Localization of Organelle Proteins Using Data-Independent Acquisition (DIA-LOP).

Abstract

Subcellular localization within the proteome fundamentally influences cellular processes; however, the development of high-throughput techniques to allow proteome-wide mapping of the cell has proven difficult. Here we present DIA-LOP, an approach capable of high-throughput spatial proteome mapping with in-depth subcellular resolution.

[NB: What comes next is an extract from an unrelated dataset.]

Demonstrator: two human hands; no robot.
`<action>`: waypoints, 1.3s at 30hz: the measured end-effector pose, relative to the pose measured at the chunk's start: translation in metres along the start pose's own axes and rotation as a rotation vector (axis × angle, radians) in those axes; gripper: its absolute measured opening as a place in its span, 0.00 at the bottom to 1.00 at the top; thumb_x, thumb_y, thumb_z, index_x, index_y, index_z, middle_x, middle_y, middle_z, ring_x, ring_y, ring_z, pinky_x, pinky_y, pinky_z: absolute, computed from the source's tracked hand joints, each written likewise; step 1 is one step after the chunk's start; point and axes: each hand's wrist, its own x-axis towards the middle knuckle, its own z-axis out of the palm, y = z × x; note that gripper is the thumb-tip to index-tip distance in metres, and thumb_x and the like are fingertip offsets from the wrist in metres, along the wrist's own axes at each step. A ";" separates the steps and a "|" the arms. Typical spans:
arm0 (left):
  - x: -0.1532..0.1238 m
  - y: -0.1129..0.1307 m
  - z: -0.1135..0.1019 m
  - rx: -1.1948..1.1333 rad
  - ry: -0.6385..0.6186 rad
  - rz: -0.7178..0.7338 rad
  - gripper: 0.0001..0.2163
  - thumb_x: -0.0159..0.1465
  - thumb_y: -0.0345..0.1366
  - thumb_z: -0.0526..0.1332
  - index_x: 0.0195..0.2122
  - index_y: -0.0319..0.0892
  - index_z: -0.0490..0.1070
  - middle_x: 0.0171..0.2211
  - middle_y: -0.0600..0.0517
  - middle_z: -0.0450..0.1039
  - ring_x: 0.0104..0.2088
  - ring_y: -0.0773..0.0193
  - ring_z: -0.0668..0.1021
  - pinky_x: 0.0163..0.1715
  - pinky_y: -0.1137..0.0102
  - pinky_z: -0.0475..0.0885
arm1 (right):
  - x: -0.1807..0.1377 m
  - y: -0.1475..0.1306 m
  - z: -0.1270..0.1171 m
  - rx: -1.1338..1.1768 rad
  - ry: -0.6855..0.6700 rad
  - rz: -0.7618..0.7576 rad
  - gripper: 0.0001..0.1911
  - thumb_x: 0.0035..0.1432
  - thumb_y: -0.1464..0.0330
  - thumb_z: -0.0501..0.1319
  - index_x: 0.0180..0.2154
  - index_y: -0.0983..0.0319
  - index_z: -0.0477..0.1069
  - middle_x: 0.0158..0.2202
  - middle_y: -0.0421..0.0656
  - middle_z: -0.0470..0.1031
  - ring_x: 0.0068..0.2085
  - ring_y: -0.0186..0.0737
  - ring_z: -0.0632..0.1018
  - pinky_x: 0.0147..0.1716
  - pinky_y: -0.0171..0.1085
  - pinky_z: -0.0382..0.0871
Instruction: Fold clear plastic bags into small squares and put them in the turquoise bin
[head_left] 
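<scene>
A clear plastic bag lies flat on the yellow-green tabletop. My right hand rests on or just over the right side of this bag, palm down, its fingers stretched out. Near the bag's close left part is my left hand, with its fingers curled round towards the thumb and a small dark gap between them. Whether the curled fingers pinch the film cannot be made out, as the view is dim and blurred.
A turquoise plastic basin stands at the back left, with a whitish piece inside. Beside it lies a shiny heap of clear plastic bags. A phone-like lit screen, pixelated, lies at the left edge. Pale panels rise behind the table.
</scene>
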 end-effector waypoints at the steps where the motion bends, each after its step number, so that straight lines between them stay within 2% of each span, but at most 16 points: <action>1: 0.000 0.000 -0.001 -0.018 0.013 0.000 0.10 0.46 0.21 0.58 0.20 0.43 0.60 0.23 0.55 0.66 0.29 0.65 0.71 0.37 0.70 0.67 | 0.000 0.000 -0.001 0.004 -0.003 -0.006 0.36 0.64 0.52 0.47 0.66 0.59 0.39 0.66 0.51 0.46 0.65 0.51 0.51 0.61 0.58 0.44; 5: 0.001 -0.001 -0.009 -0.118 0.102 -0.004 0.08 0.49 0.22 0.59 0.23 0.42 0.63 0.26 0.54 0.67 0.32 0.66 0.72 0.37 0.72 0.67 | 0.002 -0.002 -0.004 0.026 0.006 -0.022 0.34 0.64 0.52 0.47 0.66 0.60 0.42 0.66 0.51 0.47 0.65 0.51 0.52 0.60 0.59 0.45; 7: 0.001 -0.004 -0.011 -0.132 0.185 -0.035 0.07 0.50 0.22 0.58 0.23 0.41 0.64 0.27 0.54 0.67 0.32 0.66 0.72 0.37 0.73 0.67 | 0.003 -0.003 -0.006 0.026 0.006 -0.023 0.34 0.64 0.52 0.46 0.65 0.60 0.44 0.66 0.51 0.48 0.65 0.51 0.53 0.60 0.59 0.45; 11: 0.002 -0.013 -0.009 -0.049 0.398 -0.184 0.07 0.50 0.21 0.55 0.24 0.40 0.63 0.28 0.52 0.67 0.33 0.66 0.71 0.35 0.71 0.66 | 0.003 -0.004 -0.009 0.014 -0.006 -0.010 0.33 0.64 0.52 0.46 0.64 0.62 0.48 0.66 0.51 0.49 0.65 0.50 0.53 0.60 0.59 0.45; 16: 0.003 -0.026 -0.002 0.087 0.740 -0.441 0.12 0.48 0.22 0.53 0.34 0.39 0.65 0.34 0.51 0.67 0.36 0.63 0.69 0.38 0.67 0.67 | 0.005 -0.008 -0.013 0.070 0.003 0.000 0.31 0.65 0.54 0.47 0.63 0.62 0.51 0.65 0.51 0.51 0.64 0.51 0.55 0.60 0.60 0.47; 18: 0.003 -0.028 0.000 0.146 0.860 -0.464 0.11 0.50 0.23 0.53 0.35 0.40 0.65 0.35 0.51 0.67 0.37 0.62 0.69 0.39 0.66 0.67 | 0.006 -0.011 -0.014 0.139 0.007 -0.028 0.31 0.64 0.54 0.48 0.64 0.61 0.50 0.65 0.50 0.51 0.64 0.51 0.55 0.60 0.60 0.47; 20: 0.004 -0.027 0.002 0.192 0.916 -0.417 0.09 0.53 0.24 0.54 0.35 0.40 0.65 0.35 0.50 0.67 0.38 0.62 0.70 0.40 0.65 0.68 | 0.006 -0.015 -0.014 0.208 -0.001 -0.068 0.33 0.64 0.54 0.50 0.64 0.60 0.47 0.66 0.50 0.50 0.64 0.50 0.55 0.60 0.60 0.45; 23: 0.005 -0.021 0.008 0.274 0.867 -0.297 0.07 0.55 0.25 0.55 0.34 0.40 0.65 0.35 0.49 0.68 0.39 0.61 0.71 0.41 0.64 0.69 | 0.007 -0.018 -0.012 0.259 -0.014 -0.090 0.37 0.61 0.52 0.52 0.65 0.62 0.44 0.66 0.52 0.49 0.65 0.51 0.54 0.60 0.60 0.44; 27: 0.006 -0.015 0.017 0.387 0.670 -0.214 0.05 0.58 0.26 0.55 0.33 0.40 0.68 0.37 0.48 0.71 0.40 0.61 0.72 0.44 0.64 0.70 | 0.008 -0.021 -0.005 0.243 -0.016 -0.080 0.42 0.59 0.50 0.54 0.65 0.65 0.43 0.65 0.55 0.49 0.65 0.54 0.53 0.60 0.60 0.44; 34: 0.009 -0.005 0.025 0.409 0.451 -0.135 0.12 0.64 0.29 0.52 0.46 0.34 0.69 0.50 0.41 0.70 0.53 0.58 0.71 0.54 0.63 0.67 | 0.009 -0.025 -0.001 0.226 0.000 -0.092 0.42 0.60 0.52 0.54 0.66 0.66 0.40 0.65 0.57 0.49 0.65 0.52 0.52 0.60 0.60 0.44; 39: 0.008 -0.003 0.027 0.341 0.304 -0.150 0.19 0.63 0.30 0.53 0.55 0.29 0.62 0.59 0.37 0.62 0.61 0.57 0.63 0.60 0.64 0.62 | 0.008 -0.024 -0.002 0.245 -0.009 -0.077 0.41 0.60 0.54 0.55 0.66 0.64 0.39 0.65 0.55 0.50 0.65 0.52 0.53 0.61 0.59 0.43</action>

This unified framework integrates differential-ultracentrifugation (DC) with ion-mobility-based data-independent acquisition mass spectrometry, alongside data processing using DIA-NN and spatial analysis within the pRoloc bioinformatics pipeline. We obtain the largest DIA-based subcellular proteomics map, with 8242 protein identifications across 13 organellar compartments in U-2 OS cells. Within the same experimental pipeline, we compare DC fractionation with an alternate detergent-based protocol using either DIA or data-dependent acquisition (DDA) mass spectrometry approaches, highlighting the increased subcellular resolution of the DC approach and the increased proteome coverage when DIA is applied. We demonstrate the ability of DIA-LOP to inform clinical studies by identifying and mapping disease-related proteins within our osteosarcoma cell model. With impressive coverage and resolution, DIA-LOP provides a straightforward, high-throughput tool for biochemical discovery. This study thus informs potential users of subcellular proteomics strategies that employ biochemical fractionation of the optimal workflows to achieve high proteome coverage and subcellular resolution.